Identity Theft Fact Sheet - GPS Safety Tips

​A growing number of smartphones and other mobile devices have Global Positioning System (GPS)-based locator functions built in. The technology allows mobile device users to locate a business, check local traffic or weather, keep track of their children, and more. Mobile devices also use this technology to automatically add geolocation information to pictures taken with the onboard cameras – a practice known as "geotagging."

Most people do not realize that the geotagging of photos is set as a default action on their new mobile devices. As a result, many individuals do not turn off the function and unknowingly share a great deal of information about their exact location by simply snapping photos and posting them online with their mobile devices. Criminals are paying attention to those mistakes.

In addition to spying, stalking or theft, it is critical to understand that location and sharing technology on mobile devices can lead to identity theft if location information is made publicly available. For example, if smartphone messages that share your location are linked to your Facebook and Twitter accounts and you share your network with a lot of people, you could be sharing location information with people you may not trust and who may misuse the information for their own purposes.

Here is how it works

A GPS receiver built into your mobile device feeds location data into applications that let you find out where your friends are – and it lets them find you. Location services also allow you to map directions for driving, locate a nearby restaurant or access local weather reports while on the go. Some of those services rely on unique location data to provide accurate results; this data may be collected through your phone's GPS or through a nearby Wi-Fi access point or cellular tower.

The device can also use GPS technology to automatically embed information about the precise spot where a photo was taken with the onboard camera ("geotagging"). So when you text, email or post a picture to a photo-sharing site or social network page, that geographical data sticks with the photo when it goes out to others.

Facebook and Twitter can also take advantage of the GPS technology on your mobile device by geotagging status messages and tweets posted from that device.

These seemingly harmless functions actually provide criminals with the ability to reverse-search (or "reverse-geocode") the data of the posted photos, Twitter feeds, Facebook activities, and location searches that involve GPS-related location-sharing services from your mobile device.

By reverse-geocoding and conducting alternative searches on you without your consent or acknowledgement, the criminals are piecing together information that they can use to steal your identity (and more).

How to use location services safely

Choose the level of privacy that best fits your situation.

Fine-tune location settings

  • Before you turn on geotagging for any of your social networking accounts, think carefully on whether or not you want to share this information with everyone on those networks.

  • Check your phone settings for any application you have downloaded that uses your location to provide a service. Most people have agreed to share this information without even realizing it.

  • Only geotag photos when you need to mark them with your location. Note: it is safer not to geotag photos of your children or your home.

  • Consider disabling location services on your phone completely, or at minimum, limit the number of applications you allow to access this information. By doing this you will limit features like maps, bus-route data, or services that allow you to watch over your children.

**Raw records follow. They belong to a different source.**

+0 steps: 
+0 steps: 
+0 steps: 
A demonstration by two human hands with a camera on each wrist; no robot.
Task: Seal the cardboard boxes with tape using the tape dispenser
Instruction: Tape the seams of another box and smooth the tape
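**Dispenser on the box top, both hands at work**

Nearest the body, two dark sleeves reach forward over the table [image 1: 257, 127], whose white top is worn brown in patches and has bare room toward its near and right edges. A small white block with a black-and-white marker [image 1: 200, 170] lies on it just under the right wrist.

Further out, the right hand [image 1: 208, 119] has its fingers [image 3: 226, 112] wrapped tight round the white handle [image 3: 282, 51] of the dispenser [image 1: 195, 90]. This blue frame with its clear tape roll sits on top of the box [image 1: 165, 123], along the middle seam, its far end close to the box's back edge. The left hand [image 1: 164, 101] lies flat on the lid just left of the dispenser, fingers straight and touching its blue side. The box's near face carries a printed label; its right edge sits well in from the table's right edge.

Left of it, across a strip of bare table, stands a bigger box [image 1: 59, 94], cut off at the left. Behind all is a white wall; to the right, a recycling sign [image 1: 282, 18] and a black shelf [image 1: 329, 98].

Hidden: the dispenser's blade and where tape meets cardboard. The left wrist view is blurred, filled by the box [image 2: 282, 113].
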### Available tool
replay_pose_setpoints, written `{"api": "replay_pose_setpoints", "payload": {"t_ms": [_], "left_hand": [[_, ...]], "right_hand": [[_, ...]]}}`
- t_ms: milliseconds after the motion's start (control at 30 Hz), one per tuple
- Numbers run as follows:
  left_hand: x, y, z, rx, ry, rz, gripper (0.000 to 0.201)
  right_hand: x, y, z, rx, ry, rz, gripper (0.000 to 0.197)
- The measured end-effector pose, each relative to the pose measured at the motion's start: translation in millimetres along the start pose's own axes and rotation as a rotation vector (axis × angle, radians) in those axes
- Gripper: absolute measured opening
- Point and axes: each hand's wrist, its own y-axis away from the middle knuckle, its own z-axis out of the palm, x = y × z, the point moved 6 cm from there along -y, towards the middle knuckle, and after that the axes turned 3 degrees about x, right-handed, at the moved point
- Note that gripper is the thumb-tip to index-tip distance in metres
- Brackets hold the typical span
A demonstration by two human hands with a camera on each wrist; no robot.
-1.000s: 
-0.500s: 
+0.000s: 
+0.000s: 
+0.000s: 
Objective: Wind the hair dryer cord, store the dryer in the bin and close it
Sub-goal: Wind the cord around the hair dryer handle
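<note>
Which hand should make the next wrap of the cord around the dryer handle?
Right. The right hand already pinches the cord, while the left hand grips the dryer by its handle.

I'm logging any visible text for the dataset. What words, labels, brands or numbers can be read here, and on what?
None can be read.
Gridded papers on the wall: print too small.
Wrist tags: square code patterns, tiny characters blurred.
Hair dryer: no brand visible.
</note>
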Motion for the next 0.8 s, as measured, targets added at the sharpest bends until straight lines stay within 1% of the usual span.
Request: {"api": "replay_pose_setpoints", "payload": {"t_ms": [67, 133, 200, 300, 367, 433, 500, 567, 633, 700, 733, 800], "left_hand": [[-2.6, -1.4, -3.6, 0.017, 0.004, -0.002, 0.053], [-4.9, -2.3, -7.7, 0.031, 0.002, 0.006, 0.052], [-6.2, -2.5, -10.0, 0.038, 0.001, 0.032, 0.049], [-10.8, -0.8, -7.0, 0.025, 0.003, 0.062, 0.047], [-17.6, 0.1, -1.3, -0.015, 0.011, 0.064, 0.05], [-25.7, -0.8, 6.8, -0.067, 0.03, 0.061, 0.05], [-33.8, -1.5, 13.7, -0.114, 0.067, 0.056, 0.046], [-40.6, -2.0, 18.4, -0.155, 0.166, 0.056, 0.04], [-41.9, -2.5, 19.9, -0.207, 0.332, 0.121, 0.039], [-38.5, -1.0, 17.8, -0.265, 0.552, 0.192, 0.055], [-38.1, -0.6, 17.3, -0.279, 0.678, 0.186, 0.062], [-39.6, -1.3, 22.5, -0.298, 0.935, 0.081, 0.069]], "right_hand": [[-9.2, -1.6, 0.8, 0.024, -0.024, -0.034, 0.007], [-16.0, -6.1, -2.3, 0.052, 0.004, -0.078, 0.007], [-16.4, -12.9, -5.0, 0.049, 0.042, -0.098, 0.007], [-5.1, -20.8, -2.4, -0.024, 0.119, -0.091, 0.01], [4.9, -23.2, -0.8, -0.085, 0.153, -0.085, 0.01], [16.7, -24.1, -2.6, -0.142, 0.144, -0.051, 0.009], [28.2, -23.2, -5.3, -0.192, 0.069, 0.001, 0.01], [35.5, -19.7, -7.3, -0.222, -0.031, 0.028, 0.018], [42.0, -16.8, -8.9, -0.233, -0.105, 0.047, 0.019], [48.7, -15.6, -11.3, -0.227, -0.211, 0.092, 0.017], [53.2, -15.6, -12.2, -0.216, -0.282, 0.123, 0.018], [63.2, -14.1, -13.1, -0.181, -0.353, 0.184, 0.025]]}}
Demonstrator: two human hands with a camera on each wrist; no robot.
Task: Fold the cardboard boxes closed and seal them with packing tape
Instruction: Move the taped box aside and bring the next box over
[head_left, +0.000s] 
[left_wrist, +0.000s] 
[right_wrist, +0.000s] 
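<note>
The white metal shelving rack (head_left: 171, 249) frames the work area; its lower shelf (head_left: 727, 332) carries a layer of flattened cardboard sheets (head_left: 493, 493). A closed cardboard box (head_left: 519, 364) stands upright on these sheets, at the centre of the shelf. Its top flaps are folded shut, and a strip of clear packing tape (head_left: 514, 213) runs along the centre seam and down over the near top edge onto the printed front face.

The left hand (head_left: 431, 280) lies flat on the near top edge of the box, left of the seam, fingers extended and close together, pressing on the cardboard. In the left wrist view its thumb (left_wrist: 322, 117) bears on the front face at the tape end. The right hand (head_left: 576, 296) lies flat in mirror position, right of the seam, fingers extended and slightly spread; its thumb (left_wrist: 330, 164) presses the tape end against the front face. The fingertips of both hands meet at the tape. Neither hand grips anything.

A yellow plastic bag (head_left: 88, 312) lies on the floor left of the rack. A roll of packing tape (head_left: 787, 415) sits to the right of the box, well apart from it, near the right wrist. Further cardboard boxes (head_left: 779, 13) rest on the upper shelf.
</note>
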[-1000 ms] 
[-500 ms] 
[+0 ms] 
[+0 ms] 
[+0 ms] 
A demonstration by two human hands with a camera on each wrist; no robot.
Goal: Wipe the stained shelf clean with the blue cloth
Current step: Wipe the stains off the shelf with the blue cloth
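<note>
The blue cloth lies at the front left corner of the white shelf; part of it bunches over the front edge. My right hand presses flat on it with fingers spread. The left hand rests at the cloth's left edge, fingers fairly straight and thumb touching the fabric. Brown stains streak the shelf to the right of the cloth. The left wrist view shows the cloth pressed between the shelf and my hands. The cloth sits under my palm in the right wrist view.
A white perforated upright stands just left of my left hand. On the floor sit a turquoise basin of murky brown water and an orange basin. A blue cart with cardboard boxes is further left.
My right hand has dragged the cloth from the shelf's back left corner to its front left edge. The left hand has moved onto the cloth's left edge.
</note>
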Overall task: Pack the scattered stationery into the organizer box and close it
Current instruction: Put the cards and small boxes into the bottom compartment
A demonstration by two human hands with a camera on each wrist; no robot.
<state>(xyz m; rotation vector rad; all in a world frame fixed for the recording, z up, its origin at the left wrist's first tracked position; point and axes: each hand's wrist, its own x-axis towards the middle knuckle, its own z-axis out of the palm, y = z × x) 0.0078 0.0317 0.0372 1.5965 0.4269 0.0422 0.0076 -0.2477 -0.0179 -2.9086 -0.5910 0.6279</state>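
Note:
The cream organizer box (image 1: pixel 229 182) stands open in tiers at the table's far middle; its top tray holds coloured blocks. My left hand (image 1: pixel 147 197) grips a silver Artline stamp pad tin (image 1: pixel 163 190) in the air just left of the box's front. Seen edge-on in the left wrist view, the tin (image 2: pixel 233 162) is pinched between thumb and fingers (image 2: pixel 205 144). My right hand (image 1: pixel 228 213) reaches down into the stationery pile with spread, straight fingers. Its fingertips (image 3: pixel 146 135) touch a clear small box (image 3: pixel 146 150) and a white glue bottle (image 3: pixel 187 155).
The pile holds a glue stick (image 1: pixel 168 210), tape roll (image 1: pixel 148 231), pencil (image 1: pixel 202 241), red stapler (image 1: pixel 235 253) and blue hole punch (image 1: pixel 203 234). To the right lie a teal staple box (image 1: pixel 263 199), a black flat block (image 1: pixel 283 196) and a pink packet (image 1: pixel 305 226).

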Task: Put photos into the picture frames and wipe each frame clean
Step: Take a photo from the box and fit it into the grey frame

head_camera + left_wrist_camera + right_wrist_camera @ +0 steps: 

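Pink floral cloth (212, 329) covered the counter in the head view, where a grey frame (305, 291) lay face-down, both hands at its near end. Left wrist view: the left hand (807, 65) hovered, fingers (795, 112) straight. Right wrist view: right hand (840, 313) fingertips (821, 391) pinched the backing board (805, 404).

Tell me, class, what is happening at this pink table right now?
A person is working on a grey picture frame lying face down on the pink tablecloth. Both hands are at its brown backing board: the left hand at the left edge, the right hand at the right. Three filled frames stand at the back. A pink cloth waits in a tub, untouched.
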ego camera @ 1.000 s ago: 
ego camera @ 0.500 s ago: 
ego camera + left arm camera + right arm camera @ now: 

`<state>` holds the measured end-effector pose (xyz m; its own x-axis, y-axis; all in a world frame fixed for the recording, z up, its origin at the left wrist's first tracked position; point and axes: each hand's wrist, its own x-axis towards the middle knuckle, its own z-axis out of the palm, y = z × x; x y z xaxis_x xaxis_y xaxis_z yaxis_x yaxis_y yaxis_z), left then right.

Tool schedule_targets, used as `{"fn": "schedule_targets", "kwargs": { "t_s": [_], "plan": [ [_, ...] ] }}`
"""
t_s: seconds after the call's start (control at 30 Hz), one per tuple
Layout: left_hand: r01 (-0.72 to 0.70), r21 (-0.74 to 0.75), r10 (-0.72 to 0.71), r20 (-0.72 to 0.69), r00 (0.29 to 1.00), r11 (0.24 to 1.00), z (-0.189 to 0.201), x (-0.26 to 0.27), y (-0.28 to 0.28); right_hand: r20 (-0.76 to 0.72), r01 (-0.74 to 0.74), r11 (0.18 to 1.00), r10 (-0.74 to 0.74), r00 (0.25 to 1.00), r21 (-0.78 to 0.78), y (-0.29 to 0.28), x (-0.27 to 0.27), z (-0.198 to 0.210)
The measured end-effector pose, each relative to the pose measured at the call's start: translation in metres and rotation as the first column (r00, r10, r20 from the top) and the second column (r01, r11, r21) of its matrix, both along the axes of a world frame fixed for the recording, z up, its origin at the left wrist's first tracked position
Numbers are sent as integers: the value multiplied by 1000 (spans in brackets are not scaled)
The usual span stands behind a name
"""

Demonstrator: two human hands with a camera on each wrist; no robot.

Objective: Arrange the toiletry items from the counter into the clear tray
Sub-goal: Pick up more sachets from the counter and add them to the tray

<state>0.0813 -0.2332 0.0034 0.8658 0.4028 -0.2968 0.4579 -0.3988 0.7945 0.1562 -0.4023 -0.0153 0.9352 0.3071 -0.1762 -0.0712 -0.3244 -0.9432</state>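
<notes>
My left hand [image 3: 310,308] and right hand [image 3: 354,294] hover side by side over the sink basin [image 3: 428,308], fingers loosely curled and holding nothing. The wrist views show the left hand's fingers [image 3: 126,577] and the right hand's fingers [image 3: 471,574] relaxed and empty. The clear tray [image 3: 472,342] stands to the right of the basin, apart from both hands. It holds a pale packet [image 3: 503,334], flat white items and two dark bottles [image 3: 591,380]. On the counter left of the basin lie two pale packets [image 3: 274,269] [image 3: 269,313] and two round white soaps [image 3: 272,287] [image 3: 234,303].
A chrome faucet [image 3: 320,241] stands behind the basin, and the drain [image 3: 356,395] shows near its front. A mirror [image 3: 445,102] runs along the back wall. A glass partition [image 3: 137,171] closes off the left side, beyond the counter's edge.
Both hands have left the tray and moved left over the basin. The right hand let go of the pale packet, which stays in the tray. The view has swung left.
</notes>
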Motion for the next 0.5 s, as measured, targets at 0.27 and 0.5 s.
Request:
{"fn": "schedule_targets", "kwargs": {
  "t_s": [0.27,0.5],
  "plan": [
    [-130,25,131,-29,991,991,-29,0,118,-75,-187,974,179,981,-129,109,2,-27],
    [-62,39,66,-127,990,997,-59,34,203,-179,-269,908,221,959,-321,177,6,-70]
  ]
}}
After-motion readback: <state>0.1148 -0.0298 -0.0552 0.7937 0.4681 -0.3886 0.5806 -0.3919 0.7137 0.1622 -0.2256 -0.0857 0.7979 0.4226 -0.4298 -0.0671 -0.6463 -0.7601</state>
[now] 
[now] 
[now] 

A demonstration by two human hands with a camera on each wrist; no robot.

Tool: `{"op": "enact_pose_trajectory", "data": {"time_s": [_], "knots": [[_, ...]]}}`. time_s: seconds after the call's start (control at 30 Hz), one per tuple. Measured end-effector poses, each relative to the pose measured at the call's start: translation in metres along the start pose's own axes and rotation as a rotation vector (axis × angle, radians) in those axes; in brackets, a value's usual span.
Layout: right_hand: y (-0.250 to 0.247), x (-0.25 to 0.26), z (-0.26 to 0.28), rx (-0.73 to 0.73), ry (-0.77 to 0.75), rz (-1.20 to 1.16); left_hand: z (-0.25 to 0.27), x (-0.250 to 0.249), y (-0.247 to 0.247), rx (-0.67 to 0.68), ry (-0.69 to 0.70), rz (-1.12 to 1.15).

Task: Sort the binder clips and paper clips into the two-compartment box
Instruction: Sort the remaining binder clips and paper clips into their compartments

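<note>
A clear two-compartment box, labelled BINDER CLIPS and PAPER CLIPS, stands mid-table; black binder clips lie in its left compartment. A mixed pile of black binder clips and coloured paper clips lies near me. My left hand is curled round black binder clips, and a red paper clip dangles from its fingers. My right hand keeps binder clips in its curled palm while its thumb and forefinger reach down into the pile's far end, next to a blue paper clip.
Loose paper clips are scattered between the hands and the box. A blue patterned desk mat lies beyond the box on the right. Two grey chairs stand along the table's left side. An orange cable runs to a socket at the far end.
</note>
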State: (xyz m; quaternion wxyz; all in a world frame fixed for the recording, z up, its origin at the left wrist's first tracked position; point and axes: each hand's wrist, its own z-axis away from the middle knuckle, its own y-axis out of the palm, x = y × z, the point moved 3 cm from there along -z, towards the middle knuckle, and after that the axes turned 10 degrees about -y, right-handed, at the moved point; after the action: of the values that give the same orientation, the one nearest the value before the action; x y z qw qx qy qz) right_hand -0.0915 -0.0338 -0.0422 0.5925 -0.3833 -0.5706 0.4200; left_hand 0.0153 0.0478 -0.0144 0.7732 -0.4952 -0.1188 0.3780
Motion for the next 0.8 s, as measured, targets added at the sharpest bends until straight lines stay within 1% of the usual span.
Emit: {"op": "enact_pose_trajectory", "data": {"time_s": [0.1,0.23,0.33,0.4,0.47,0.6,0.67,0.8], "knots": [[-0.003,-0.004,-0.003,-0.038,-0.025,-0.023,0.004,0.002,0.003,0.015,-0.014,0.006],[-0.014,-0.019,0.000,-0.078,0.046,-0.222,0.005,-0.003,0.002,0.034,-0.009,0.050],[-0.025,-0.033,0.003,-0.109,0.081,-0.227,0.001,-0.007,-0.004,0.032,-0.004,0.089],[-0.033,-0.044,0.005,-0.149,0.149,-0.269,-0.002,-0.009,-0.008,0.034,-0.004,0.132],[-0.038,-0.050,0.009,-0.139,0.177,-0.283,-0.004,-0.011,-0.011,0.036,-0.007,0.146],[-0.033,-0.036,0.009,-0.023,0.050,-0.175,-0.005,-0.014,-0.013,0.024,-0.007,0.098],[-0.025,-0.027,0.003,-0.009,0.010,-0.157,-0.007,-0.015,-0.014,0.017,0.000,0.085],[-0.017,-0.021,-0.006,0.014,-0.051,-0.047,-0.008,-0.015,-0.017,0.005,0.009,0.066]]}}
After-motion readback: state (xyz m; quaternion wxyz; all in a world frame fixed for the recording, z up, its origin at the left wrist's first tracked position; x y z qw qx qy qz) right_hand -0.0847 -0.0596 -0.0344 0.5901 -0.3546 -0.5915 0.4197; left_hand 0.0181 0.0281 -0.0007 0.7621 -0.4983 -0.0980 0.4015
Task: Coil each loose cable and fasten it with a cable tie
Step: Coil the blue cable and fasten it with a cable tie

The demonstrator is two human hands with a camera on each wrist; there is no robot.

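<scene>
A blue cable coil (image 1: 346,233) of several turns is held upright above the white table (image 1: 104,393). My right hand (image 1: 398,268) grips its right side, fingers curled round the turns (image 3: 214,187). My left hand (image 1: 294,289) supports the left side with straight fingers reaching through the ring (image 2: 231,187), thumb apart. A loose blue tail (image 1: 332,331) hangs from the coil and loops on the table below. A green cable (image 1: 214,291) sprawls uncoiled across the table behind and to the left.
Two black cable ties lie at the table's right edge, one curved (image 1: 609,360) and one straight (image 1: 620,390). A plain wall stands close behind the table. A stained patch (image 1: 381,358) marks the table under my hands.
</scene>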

Restrict who knows your location

  • Only share your location with people you know and trust.

  • Disable options that allow other users to share your location, or "check you in" on your behalf.

Pay attention to where and when you check in. Think before checking in by asking yourself a few questions

  • Does it enhance or harm your reputation?

  • Will it put others at risk? For example, are you "checking in" from your home, your kids' school, or a friend's house?

  • Are you alone? If so, is it safe?

The easiest way to stop your mobile device from posting your information for everyone to see is to disable the geotagging setting. Usually you need to open the camera application, go into the settings and set the location setting to off. Since each mobile device may do this differently, it is best to consult the manufacturer of your phone or device for detailed instructions.